Completion unit 365 couples to each of the execution units, namely FXU 340, FPU 345, LSU 350, VMX 355 and BRU 360. More specifically, completion unit 365 couples to FXU register file 340A and FPU register file 345A. Completion unit 365 determines whether or not speculatively executed instructions should complete. If the branch predictor 310 correctly predicts a branch, then the instructions following the branch should complete. For example, if branch predictor 310 correctly predicts a branch, then a fixed point or integer instruction following that branch should complete. If the instruction following the correctly predicted branch is a fixed point instruction, then completion unit 365 controls the write back of the fixed point result of the branch to fixed point register file 340A. If the instruction following the correctly predicted branch is a floating point instruction, then completion unit 365 controls the write back of the result of that floating point instruction to floating point register file 345A. When instructions complete, they are no longer speculative. The branch execution unit (BRU) 360 operates in cooperation with completion unit 365 and BHT 370 to resolve whether or not a particular branch instruction is taken or not taken.
To facilitate the speculative execution of instructions, issue unit 330 includes an issue queue 375 that permits out-of-order execution of ready instructions. Ready instructions are those instructions for which all operands are present and that exhibit no outstanding or unsatisfied dependencies. Issue queue 375 stores instructions of threads awaiting issue by issue unit 330. In one embodiment, issue unit 330 includes a branch instruction queue (BIQ) 377 that stores branch instructions from the instruction stream of instruction threads that issue unit 330 receives.

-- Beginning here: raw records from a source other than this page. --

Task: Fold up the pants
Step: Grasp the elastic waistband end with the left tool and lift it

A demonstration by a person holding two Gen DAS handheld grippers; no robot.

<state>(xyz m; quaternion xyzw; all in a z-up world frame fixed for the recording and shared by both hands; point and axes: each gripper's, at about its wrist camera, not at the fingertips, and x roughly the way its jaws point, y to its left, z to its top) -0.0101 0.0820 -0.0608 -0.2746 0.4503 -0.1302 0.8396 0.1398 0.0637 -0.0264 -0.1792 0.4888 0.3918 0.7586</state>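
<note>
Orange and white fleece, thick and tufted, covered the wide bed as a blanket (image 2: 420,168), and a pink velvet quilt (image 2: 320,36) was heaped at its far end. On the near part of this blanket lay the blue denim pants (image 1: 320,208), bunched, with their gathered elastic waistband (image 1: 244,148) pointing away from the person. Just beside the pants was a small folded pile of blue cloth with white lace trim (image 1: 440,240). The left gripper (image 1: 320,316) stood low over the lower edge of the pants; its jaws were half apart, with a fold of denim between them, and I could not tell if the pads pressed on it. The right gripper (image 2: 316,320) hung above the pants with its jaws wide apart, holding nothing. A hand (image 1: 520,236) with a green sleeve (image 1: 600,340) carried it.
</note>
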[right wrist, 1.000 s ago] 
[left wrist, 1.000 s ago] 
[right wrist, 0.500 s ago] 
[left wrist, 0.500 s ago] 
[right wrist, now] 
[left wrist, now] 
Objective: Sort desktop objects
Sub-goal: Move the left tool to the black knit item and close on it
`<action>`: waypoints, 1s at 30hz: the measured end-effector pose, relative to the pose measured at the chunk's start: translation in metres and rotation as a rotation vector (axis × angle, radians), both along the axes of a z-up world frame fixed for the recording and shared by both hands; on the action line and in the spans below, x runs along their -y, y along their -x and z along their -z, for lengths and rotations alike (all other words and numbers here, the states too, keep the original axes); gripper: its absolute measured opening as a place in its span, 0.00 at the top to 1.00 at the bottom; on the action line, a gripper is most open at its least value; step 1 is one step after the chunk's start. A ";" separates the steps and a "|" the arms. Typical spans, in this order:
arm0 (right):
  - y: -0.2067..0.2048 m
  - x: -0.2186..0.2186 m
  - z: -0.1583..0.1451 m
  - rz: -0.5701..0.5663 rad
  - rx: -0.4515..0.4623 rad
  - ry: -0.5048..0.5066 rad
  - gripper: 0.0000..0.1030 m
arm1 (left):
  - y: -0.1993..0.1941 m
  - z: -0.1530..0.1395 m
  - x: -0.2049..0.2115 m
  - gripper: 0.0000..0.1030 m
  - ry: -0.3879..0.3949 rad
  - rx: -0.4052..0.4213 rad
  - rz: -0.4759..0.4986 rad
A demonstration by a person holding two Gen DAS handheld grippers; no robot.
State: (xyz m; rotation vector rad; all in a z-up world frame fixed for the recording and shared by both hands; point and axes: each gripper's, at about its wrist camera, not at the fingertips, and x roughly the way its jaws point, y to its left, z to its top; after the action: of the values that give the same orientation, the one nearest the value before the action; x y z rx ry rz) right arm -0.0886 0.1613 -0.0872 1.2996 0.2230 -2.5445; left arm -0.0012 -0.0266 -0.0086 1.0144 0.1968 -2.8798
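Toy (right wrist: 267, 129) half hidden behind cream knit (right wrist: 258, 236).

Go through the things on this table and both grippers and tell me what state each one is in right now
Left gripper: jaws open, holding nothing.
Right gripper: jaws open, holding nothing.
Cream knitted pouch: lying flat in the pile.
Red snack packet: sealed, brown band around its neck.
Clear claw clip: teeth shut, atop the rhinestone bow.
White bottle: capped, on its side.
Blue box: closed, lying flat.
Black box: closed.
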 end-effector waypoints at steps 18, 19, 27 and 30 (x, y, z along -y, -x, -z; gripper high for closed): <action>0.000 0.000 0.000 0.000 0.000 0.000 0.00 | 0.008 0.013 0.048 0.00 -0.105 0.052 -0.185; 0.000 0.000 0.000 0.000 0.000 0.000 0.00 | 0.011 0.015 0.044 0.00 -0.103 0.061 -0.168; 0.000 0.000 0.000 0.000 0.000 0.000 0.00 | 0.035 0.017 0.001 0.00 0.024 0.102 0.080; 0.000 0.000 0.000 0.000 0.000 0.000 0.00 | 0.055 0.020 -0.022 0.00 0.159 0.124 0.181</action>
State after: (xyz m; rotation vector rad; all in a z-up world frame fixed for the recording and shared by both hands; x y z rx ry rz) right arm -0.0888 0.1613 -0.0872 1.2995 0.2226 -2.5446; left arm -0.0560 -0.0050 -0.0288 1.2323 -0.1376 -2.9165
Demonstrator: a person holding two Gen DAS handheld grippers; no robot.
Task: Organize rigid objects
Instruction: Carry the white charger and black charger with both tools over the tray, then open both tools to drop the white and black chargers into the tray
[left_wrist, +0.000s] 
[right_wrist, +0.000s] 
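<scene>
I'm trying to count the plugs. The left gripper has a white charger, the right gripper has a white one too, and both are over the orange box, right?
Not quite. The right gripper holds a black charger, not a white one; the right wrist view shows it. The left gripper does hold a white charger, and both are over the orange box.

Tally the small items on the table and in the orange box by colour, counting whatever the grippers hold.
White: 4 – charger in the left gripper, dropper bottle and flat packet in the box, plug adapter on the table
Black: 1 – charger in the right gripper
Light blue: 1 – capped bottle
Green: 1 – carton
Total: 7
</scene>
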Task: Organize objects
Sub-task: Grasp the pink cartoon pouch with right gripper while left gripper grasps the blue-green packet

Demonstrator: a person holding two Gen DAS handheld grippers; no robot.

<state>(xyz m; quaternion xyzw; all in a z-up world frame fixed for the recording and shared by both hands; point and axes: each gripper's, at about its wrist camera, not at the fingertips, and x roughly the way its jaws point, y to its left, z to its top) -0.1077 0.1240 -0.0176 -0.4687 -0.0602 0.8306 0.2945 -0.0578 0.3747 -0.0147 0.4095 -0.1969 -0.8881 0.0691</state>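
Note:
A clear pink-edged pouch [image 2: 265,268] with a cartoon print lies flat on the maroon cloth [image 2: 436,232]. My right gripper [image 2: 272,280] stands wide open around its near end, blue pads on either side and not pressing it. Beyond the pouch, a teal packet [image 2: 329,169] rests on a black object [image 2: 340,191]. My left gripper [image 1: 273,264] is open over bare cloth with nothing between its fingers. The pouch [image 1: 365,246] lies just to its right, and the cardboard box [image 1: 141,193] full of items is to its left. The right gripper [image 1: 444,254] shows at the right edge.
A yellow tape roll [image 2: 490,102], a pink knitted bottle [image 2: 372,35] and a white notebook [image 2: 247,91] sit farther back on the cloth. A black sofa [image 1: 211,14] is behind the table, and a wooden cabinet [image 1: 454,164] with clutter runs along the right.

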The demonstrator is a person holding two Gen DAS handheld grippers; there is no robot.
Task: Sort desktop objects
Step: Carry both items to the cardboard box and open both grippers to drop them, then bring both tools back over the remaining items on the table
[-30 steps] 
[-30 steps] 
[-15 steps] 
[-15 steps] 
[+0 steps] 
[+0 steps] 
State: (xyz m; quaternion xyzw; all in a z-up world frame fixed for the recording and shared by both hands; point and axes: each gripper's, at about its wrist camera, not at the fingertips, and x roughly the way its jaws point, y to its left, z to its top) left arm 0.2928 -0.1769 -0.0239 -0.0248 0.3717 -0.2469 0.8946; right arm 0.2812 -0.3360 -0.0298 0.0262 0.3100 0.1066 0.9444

BIQ 377 may include both valid and invalid branch instructions. The invalid branch instructions are those speculatively executed branch instructions that completion unit 365 resolved previously but which still remain in BIQ 377. The remaining valid branch instructions in BIQ 377 are those branch instructions still “in flight”, namely those speculatively executed branch instructions that completion unit 365 did not yet resolve. Processor 300 further includes a flush information status bus 380 that couples branch execution unit (BRU) 360 to thread priority controller state machine (TPCSM) 305. Flush information status line 380 communicates flush information that indicates whether or not processor 300 requires a flush operation after executing a particular branch instruction in a particular thread. In this manner, BRU 360 informs thread priority controller state machine (TPCSM) 305 with respect to the correct or incorrect prediction status of each branch instruction after branch resolution
Thread priority controller state machine (TPCSM) 305 controls the priority of each thread that fetcher 315 fetches from memory array 320. For each particular branch instruction that BRU 360 executes, BRU 360 sends flush information to TPCSM 305 via flush information status bus 380. In one embodiment, the flush information may also include the thread ID of the particular thread that includes the particular branch instruction that BRU 360 currently executes. In other words, the flush information may include 1) information that indicates whether or not processor 300 requires a flush operation after executing the particular branch instruction in the particular thread, and 2) the thread ID of the particular thread.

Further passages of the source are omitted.